Your vote is extremely important because the reorganization requires the
affirmative vote of 66 2/3 % of the outstanding shares of Gold Reserve
Corporation common stock.
Q: What does the formation of a "new Canadian parent Company" mean?
A: Shareholders of Gold Reserve Corporation, a publicly-traded mining company
incorporated under the laws of Montana, will exchange all of the shares
they now own for an equal number of shares of Gold Reserve Inc., a newly
formed publicly-traded mining company incorporated under the laws of Yukon
Territory Canada. Gold Reserve Inc. will carry on business the same as Gold
Reserve Corporation.
Q: Why Should Gold Reserve Form a Canadian Parent Company?

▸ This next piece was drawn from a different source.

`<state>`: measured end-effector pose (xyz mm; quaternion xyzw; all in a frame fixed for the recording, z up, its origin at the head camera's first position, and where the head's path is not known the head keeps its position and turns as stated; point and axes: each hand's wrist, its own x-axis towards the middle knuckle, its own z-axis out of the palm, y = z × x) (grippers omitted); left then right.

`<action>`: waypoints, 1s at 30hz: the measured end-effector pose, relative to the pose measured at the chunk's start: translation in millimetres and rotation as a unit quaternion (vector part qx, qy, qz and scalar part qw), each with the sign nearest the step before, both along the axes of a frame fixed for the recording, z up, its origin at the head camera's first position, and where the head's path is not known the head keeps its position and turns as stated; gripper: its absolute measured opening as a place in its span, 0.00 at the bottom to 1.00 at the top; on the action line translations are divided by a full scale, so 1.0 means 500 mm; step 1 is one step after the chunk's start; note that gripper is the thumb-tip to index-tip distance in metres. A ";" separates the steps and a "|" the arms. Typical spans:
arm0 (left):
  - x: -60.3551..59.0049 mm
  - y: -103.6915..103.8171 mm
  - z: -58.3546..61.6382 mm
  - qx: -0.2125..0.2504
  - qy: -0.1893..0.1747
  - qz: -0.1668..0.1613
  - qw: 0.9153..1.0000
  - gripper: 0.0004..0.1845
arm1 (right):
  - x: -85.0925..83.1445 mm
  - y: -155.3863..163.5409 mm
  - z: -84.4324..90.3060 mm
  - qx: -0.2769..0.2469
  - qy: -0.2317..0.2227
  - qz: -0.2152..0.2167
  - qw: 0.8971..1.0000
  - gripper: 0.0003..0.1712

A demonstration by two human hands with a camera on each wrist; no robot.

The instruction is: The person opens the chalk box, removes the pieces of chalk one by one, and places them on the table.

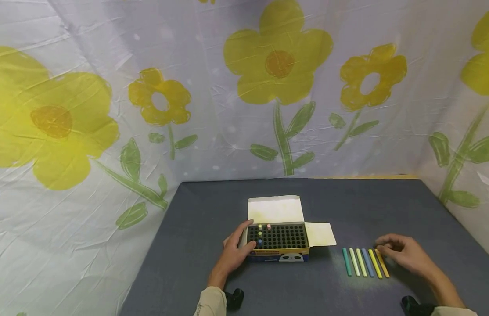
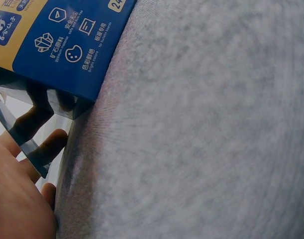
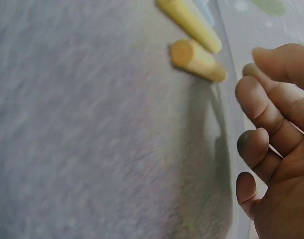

A: Management believes it will enhance the value of your investment by
providing:
o Potential tax benefits in 1998 to certain Canadian shareholders;
o Canadian eligible property status for purposes of Canadian pension
investment purposes thereby allowing investment without limitation;
o expanded access to the Canadian capital markets and investors, which
have a significant interest in mining and other natural resource
companies;
o a corporate structure that will better promote the expansion of the
Company's current business and enhance its future exploration,
development and acquisition opportunities;
o an improved profile among Canadian investors and within the Canadian
investment dealer community;
o a more favorable financing environment than currently available as a
U.S. corporation.
Q: What is the primary tax implications for Canadian Shareholders as a result
of the Reorganization?
A: Canadian shareholders who receive shares of Gold Reserve Inc. for Gold
Reserve Corporation (considered a deemed disposition) will recognize a
capital gain or loss, depending on the cost basis of any shares held. For
example: If you own 1,000 shares of Gold Reserve for which you paid $8 for a
total of $8,000 and at the date of the approval of the reorganization of
Gold Reserve the market price was $2, then you would have a capital loss for
tax purposes of $6,000 ($2,000-$8,000).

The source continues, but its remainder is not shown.